I'm finding eager loading works via a second query with an IN clause, is there some reason joins are not used?
This prevents me from e.g aggregating an eagerly loaded value like so
Product.
query().
eager('reviews')
avg('reviews.rating').
as('avgRating').
groupBy('column1', 'column2', ...)
Thanks
Implementing the whole eager query system with joins would be _alot_ more complex than it is with separate queries. So there is no reason other than the complexity of implementation.
You probably know that you can use the join method to do what you want just as you would with knex:
Product.
query().
join('reviews', 'products.id', 'reviews.product_id')
avg('reviews.rating').
as('avgRating').
groupBy('column1', 'column2', ...)
Of course, this won't create a reviews array for the products. You need to add the eager('reviews').
Understood. Is this on the roadmap at all? Would certainly be nice to have.
I ended up plugging the values from Product.relationMappings.reviews in to the .join() to keep things DRY.

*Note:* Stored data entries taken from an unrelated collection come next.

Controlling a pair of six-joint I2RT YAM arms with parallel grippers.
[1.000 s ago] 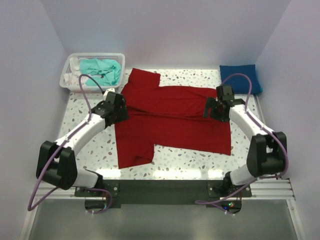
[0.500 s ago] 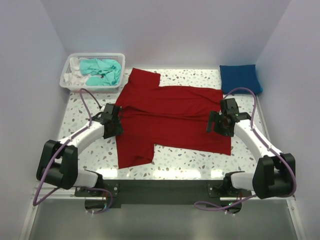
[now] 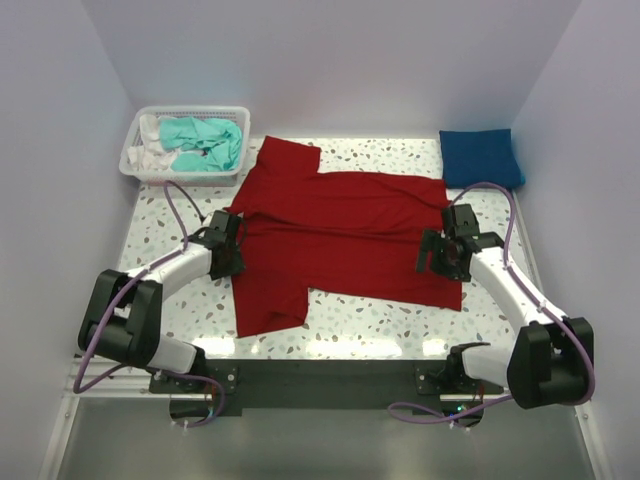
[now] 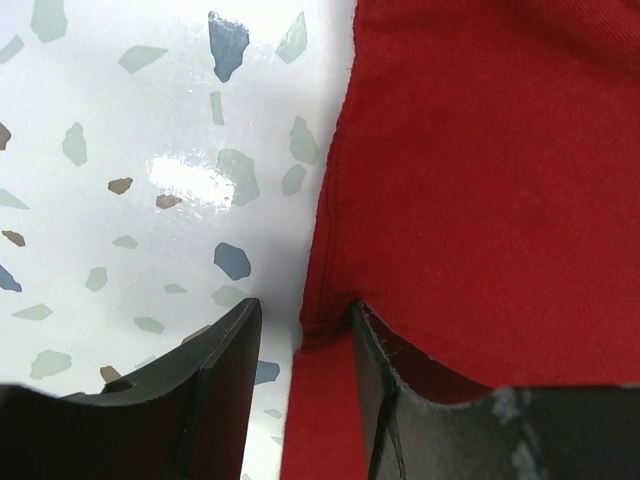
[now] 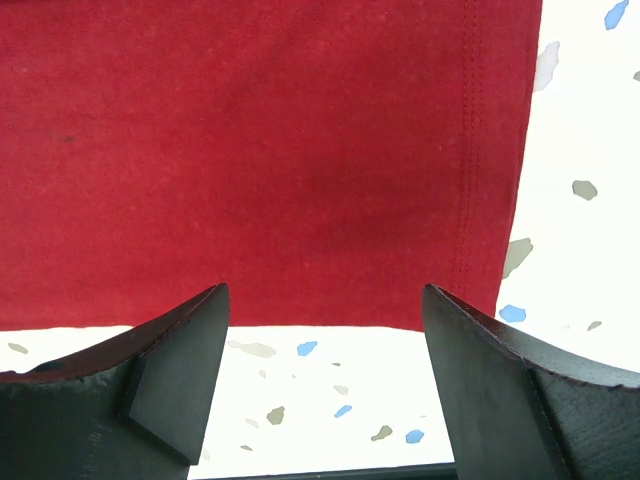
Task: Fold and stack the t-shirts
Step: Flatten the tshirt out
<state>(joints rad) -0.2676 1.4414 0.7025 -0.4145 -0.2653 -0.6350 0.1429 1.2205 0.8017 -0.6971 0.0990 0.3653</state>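
Note:
The deep red t-shirt [image 3: 340, 235] lies spread flat across the middle of the table. My left gripper [image 3: 233, 260] is low at its left side edge. In the left wrist view the gripper [image 4: 303, 318] is open by a narrow gap and straddles the shirt's seamed edge [image 4: 325, 250], one finger on the table and one on the cloth. My right gripper [image 3: 438, 260] is wide open over the shirt's right end. In the right wrist view it [image 5: 326, 295] hovers by the hem corner [image 5: 490, 290] and holds nothing. The royal blue t-shirt [image 3: 480, 157] lies folded at the back right. The teal t-shirt [image 3: 205, 143] is crumpled in the basket.
The white mesh basket [image 3: 133, 162] stands at the back left and also holds some white cloth. Speckled tabletop [image 3: 380, 325] shows along the near edge and at the left. Lilac walls close in the table on three sides.
Both arms have drawn back toward the near edge. My left gripper has moved from the shirt's upper left down to its side edge. My right gripper has moved down along the hem.

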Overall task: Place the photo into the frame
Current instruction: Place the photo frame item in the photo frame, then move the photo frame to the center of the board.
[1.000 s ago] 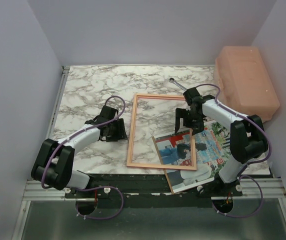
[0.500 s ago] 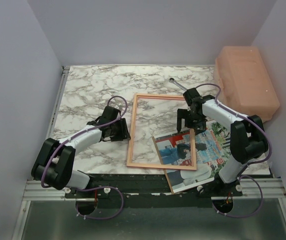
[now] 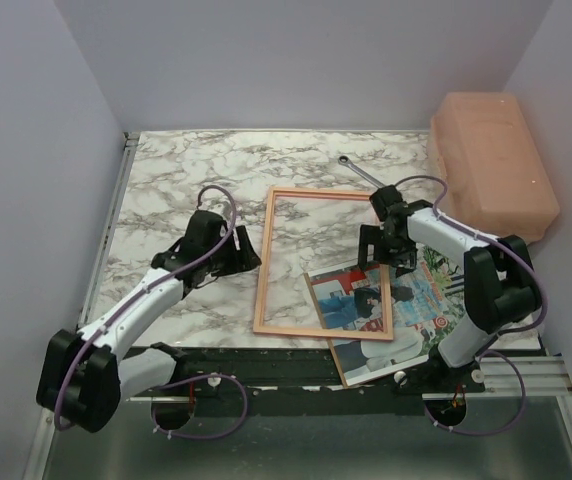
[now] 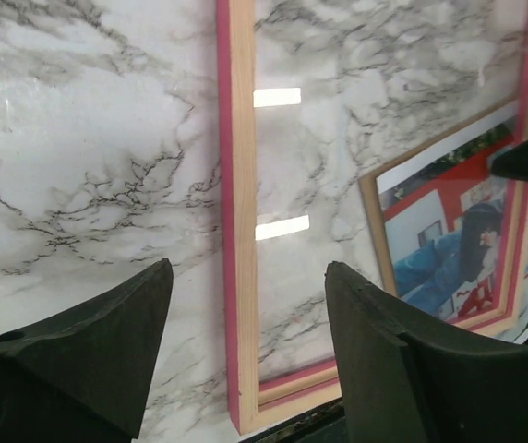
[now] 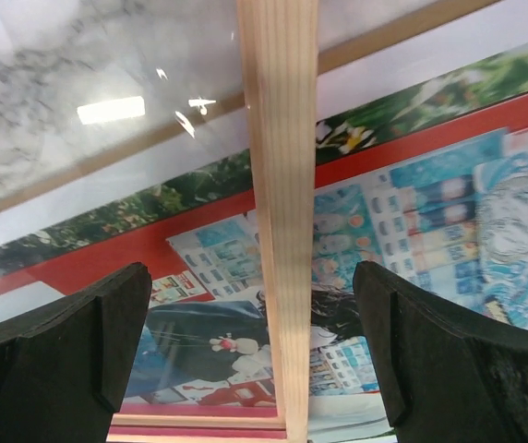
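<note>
Right gripper (image 5: 259, 355) is held wide over the frame's (image 3: 265, 270) right rail, with nothing gripped. Left gripper (image 4: 246, 277) is spread and empty near the left rail. The photo (image 3: 423, 292) is seen face up, askew, partly beneath the frame's near right corner; seating is judged not yet done.

**One Frame, One Photo, Two Arms**

There is one frame (image 3: 264, 260) and one photo (image 3: 421, 290), both on a single marble-patterned table (image 3: 186, 180). Two arms (image 3: 136, 300) are in view, one on each side. That makes two grippers, the left gripper (image 3: 241, 252) and the right gripper (image 3: 386, 258). Each has two dark fingers (image 4: 402, 369), four in all. There is also one peach-coloured plastic box (image 3: 491, 160) and one thin metal tool (image 3: 358, 170). The top view shows no second frame, photo, box or tool.
</note>
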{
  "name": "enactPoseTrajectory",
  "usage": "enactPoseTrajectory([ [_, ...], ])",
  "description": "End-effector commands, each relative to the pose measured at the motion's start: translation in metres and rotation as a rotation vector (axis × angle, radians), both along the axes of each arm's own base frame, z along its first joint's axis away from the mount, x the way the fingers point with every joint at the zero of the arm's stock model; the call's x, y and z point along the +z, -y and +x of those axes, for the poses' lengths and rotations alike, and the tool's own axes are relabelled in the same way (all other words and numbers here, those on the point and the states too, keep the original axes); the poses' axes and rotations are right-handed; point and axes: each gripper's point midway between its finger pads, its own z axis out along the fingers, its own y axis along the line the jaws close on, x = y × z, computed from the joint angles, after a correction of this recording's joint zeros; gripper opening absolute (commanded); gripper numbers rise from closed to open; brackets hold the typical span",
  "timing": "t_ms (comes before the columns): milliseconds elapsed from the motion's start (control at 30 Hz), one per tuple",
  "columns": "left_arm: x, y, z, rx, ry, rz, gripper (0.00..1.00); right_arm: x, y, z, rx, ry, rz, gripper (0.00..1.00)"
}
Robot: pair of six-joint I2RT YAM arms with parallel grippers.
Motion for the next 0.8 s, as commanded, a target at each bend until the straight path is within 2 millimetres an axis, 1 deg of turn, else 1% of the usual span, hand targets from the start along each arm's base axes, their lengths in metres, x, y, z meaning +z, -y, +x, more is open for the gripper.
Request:
enactPoseTrajectory([
  [0,0.043,-0.003,-0.005,-0.005,0.145,-0.05,0.72,-0.018,-0.02,-0.01,0.005,-0.053,0.121,1.0],
  [67,0.063,-0.003,-0.009,-0.013,0.214,-0.086,0.77,-0.017,-0.029,-0.012,0.01,-0.055,0.175,0.99],
  [133,0.08,-0.004,-0.013,-0.016,0.267,-0.116,0.81,-0.011,-0.042,-0.011,0.029,-0.045,0.249,0.99],
  [200,0.093,-0.005,-0.016,-0.018,0.313,-0.139,0.82,-0.006,-0.053,-0.009,0.042,-0.038,0.31,0.99],
  [267,0.103,-0.006,-0.02,-0.021,0.34,-0.151,0.84,-0.003,-0.064,-0.006,0.047,-0.041,0.368,0.98],
  [400,0.11,-0.008,-0.024,-0.024,0.355,-0.154,0.84,0.0,-0.083,-0.001,0.057,-0.052,0.449,0.97],
  [600,0.112,-0.007,-0.025,-0.029,0.351,-0.158,0.84,0.007,-0.113,0.016,0.09,-0.033,0.5,0.97],
  [667,0.111,-0.007,-0.025,-0.031,0.35,-0.161,0.84,0.007,-0.124,0.022,0.102,-0.034,0.506,0.97],
  [767,0.109,-0.007,-0.025,-0.033,0.344,-0.156,0.84,0.007,-0.148,0.028,0.131,-0.036,0.543,0.96],
])
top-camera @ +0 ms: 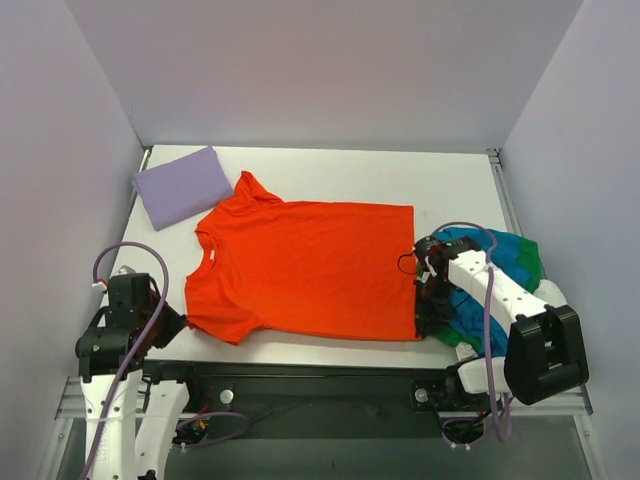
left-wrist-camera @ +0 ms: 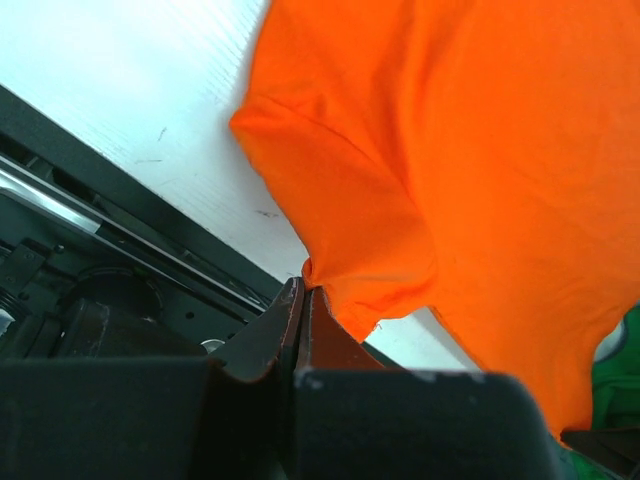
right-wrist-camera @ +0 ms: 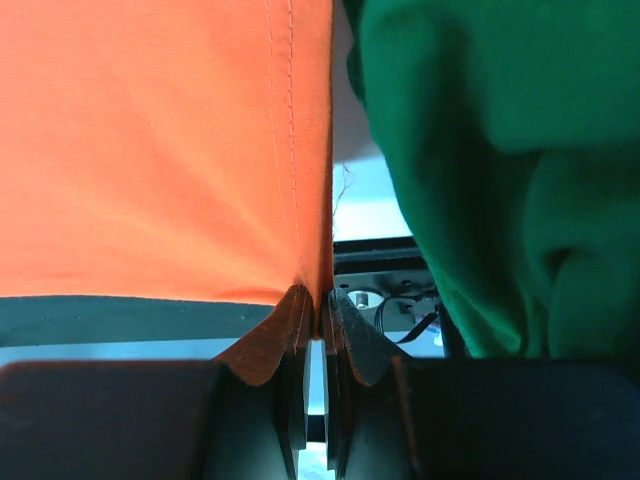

If you're interested resulting code was
Product.
query().
join(ProductReview.tableName,
Product.relationMappings.reviews.join.from,
Product.relationMappings.reviews.join.to).
avg(ProductReview.tableName + '.rating').
as('avgScore').
groupBy(_.map(Object.keys(Product.columnInfo), function(columnName) {
return Product.tableName + '.' + columnName;
}))
Note .columnInfo is a property I set after globbing up all my model files - the result of knexQuery().columnInfo(). This saves me from typing out all the column names when grouping by all columns.
Reimplementing the eager stuff using joins is not going to happen any time soon. How would you feel about a method like this:
Product.
query().
joinRelation('reviews')
avg('reviews.rating').
as('avgScore').
groupBy(_.map(Object.keys(Product.columnInfo), function(columnName) {
return Product.tableName + '.' + columnName;
}))
joinRelation method would only take a relation name and not a relation expression. It would be really easy to implement and I think it would be a useful addition.
That would be great, with the relation name being used to alias the joined table.
I suppose the only difference between this and a fuller implementation would be that joined columns wouldn't be nested & the source model would be repeated for every joined row?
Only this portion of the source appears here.